(What to work on)
Extract all lines from the data beneath that include the word "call".

(Given material)
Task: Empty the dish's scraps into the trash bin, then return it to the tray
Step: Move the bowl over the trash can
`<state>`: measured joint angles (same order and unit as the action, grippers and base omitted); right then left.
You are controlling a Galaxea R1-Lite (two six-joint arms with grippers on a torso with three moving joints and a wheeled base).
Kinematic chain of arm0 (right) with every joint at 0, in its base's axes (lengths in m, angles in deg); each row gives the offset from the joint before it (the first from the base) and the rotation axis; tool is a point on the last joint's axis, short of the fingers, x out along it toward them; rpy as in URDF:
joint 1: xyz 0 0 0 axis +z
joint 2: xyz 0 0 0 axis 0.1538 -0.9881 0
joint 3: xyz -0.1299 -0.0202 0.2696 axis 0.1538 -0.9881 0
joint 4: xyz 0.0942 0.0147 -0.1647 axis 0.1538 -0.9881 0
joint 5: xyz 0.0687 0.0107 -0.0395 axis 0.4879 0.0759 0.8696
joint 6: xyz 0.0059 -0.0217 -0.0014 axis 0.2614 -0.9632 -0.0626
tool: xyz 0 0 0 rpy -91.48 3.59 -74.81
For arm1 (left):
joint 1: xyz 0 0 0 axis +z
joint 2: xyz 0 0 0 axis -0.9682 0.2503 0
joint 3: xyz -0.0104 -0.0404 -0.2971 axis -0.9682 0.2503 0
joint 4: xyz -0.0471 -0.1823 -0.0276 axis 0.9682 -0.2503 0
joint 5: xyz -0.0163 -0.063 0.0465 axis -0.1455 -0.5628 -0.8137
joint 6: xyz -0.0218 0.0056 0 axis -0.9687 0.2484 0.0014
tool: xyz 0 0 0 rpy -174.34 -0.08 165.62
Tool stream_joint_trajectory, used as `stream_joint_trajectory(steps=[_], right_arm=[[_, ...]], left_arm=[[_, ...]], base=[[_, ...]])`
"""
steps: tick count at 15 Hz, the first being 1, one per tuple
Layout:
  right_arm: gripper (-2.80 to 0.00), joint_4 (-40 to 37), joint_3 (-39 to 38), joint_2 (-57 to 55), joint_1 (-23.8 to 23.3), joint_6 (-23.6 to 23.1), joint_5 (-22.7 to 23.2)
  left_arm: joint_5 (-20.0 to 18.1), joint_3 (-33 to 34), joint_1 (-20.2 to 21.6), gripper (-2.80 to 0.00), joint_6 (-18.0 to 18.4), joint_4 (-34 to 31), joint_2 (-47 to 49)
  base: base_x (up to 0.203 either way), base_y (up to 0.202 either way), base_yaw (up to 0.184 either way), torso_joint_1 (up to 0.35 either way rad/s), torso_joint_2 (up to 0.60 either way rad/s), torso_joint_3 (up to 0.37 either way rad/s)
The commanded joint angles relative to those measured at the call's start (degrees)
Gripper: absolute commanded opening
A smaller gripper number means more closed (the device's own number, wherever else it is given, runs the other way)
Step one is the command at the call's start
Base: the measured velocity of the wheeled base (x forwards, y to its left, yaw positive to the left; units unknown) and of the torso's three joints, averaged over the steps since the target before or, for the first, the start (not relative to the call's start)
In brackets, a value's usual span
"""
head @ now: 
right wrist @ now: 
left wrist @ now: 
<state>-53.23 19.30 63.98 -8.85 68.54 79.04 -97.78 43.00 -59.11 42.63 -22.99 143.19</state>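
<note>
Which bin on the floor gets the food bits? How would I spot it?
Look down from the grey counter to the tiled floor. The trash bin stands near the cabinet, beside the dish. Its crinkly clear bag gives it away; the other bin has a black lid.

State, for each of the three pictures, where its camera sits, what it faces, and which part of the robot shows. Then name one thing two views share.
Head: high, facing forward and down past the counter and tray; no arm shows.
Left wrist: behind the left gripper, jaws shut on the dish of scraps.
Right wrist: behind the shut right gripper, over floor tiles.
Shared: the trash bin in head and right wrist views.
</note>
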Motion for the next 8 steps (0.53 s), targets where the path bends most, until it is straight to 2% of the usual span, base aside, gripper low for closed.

(Result of this task)
The commanded joint angles relative to those measured at the call's start (degrees)
Step one is the command at the call's start
Base: the measured velocity of the wheeled base (x forwards, y to its left, yaw positive to the left; units unknown) and of the torso's three joints, averaged over the steps since the target before or, for the first, the start (not relative to the call's start)

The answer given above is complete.